→ Available data
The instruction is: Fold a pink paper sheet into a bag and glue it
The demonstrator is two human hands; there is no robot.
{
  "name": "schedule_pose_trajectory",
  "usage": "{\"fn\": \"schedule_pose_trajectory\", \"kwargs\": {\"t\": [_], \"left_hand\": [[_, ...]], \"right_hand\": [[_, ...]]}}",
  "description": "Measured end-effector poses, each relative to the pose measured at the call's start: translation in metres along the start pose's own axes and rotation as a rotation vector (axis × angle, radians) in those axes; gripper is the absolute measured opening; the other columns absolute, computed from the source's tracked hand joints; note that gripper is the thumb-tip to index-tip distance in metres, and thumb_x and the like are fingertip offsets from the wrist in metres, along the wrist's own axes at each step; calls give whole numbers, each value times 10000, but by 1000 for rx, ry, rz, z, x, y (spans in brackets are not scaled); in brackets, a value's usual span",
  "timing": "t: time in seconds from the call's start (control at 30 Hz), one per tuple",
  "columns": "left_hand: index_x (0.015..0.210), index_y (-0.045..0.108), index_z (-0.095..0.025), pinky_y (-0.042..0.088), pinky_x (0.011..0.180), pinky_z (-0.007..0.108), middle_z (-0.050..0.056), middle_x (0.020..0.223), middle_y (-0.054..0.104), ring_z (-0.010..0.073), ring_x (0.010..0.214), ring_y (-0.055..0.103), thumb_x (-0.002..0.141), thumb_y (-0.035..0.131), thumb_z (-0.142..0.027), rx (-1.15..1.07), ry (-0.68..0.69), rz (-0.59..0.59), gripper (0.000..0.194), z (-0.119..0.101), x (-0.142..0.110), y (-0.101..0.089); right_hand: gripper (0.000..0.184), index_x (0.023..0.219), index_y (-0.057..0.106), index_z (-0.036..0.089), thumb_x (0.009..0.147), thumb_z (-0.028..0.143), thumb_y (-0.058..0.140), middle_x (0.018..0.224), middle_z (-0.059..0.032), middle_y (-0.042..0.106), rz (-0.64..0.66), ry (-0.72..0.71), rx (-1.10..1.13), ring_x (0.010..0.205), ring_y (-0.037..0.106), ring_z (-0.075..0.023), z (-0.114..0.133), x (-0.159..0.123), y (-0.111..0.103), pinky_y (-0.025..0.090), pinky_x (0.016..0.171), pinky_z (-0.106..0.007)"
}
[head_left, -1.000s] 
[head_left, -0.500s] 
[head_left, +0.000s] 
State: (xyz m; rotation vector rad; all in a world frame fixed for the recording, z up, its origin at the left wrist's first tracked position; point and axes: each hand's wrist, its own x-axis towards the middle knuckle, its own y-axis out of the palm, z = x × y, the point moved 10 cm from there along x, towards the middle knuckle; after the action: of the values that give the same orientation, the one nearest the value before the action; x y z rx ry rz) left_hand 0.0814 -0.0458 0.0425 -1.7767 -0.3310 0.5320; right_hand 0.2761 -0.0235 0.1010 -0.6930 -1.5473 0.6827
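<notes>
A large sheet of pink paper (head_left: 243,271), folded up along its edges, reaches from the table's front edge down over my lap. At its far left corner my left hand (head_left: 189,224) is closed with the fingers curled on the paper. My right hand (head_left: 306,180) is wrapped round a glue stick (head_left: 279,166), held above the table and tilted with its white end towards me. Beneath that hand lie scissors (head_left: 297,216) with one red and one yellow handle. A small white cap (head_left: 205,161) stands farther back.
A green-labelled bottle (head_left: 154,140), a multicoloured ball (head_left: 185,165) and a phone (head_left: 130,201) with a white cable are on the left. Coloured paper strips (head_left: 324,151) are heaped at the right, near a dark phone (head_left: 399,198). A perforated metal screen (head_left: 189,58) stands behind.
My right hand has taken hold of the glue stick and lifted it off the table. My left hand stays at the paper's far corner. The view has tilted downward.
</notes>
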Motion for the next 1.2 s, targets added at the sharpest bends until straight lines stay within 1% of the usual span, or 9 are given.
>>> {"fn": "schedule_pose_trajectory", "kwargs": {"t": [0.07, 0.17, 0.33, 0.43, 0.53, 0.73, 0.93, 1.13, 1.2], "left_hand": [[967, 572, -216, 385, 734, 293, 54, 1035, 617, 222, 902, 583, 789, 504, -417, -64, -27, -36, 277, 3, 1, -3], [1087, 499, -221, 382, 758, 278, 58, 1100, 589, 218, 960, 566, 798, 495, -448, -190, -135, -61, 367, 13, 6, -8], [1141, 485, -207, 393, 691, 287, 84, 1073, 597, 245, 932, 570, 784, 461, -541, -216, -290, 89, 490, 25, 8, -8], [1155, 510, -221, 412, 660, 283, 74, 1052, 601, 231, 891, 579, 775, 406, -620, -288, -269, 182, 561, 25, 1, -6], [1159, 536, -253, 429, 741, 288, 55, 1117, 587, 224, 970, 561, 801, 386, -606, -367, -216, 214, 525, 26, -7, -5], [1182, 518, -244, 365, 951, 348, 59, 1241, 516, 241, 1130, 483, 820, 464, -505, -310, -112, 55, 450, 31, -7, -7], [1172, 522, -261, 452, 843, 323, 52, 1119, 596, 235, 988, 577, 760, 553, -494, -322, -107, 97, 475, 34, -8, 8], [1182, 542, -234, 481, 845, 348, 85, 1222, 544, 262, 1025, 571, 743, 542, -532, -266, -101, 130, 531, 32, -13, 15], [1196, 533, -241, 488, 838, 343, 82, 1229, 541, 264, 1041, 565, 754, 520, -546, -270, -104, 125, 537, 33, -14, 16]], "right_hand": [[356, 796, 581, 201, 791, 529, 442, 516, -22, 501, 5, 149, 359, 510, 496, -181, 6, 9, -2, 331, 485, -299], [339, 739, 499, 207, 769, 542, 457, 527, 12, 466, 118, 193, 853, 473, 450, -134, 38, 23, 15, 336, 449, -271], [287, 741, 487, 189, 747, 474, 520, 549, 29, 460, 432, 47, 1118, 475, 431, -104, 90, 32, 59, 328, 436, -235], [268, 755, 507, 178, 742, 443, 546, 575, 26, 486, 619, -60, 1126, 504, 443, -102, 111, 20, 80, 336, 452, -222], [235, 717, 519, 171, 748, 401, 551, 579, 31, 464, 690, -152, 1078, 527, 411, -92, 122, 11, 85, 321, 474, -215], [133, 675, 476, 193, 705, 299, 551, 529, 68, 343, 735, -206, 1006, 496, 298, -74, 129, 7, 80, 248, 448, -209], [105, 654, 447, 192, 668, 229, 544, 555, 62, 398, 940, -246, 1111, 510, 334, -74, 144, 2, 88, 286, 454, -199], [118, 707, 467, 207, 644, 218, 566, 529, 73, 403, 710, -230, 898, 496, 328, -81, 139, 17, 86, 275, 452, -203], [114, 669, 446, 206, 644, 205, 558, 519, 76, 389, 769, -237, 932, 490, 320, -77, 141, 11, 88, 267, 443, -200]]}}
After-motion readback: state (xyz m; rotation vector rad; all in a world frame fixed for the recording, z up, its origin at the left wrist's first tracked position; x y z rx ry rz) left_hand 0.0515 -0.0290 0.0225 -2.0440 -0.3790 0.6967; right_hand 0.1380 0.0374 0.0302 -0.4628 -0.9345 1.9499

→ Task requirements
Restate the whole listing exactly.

→ Solution to the problem
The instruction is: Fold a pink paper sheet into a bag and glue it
The demonstrator is two human hands; there is no robot.
{
  "name": "schedule_pose_trajectory",
  "usage": "{\"fn\": \"schedule_pose_trajectory\", \"kwargs\": {\"t\": [_], \"left_hand\": [[_, ...]], \"right_hand\": [[_, ...]]}}",
  "description": "Measured end-effector poses, each relative to the pose measured at the call's start: translation in metres along the start pose's own axes and rotation as a rotation vector (axis × angle, radians) in those axes; gripper is the absolute measured opening; the other columns absolute, computed from the source's tracked hand joints; note that gripper is the thumb-tip to index-tip distance in metres, and thumb_x and the like are fingertip offsets from the wrist in metres, along the wrist's own axes at each step; calls give whole numbers, each value times 10000, but by 1000 for rx, ry, rz, z, x, y (spans in brackets are not scaled); in brackets, a value's usual span",
  "timing": "t: time in seconds from the call's start (control at 30 Hz), one per tuple",
  "columns": "left_hand: index_x (0.015..0.210), index_y (-0.045..0.108), index_z (-0.095..0.025), pinky_y (-0.042..0.088), pinky_x (0.011..0.180), pinky_z (-0.007..0.108), middle_z (-0.050..0.056), middle_x (0.020..0.223), middle_y (-0.054..0.104), ring_z (-0.010..0.073), ring_x (0.010..0.214), ring_y (-0.055..0.103), thumb_x (-0.002..0.141), thumb_y (-0.035..0.131), thumb_z (-0.142..0.027), rx (-1.15..1.07), ry (-0.68..0.69), rz (-0.59..0.59), gripper (0.000..0.194), z (-0.119..0.101), x (-0.142..0.110), y (-0.101..0.089); right_hand: gripper (0.000..0.184), index_x (0.023..0.219), index_y (-0.057..0.106), index_z (-0.036..0.089), thumb_x (0.009..0.147), thumb_z (-0.028..0.143), thumb_y (-0.058..0.140), middle_x (0.018..0.224), middle_z (-0.059..0.032), middle_y (-0.042..0.106), rz (-0.64..0.66), ry (-0.72..0.71), rx (-1.10..1.13), ring_x (0.010..0.205), ring_y (-0.037..0.106), ring_z (-0.075..0.023), z (-0.114..0.133), x (-0.159..0.123), y (-0.111..0.103), pinky_y (-0.025..0.090), pinky_x (0.016..0.171), pinky_z (-0.106..0.007)"
}
[head_left, -1.000s] 
[head_left, -0.500s] 
[head_left, +0.000s] 
State: (xyz m; rotation vector rad; all in a world frame fixed for the recording, z up, its origin at the left wrist's first tracked position; point and axes: each hand's wrist, its own x-axis towards the middle knuckle, its own y-axis out of the palm, z = x × y, the point moved 10 cm from there along x, towards the middle knuckle; after the action: of the values that give the same orientation, the one nearest the value before the action; x y z rx ry rz) left_hand 0.0814 -0.0458 0.0425 -1.7767 -0.3310 0.5320; right_hand 0.2761 -0.0235 0.1010 -0.6930 -1.5473 0.6827
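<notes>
A large sheet of pink paper (head_left: 243,271), folded up along its edges, reaches from the table's front edge down over my lap. At its far left corner my left hand (head_left: 189,224) is closed with the fingers curled on the paper. My right hand (head_left: 306,180) is wrapped round a glue stick (head_left: 279,166), held above the table and tilted with its white end towards me. Beneath that hand lie scissors (head_left: 297,216) with one red and one yellow handle. A small white cap (head_left: 205,161) stands farther back.
A green-labelled bottle (head_left: 154,140), a multicoloured ball (head_left: 185,165) and a phone (head_left: 130,201) with a white cable are on the left. Coloured paper strips (head_left: 324,151) are heaped at the right, near a dark phone (head_left: 399,198). A perforated metal screen (head_left: 189,58) stands behind.
My right hand has taken hold of the glue stick and lifted it off the table. My left hand stays at the paper's far corner. The view has tilted downward.
</notes>
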Motion for the next 1.2 s, targets added at the sharpest bends until straight lines stay within 1% of the usual span, or 9 are given.
>>> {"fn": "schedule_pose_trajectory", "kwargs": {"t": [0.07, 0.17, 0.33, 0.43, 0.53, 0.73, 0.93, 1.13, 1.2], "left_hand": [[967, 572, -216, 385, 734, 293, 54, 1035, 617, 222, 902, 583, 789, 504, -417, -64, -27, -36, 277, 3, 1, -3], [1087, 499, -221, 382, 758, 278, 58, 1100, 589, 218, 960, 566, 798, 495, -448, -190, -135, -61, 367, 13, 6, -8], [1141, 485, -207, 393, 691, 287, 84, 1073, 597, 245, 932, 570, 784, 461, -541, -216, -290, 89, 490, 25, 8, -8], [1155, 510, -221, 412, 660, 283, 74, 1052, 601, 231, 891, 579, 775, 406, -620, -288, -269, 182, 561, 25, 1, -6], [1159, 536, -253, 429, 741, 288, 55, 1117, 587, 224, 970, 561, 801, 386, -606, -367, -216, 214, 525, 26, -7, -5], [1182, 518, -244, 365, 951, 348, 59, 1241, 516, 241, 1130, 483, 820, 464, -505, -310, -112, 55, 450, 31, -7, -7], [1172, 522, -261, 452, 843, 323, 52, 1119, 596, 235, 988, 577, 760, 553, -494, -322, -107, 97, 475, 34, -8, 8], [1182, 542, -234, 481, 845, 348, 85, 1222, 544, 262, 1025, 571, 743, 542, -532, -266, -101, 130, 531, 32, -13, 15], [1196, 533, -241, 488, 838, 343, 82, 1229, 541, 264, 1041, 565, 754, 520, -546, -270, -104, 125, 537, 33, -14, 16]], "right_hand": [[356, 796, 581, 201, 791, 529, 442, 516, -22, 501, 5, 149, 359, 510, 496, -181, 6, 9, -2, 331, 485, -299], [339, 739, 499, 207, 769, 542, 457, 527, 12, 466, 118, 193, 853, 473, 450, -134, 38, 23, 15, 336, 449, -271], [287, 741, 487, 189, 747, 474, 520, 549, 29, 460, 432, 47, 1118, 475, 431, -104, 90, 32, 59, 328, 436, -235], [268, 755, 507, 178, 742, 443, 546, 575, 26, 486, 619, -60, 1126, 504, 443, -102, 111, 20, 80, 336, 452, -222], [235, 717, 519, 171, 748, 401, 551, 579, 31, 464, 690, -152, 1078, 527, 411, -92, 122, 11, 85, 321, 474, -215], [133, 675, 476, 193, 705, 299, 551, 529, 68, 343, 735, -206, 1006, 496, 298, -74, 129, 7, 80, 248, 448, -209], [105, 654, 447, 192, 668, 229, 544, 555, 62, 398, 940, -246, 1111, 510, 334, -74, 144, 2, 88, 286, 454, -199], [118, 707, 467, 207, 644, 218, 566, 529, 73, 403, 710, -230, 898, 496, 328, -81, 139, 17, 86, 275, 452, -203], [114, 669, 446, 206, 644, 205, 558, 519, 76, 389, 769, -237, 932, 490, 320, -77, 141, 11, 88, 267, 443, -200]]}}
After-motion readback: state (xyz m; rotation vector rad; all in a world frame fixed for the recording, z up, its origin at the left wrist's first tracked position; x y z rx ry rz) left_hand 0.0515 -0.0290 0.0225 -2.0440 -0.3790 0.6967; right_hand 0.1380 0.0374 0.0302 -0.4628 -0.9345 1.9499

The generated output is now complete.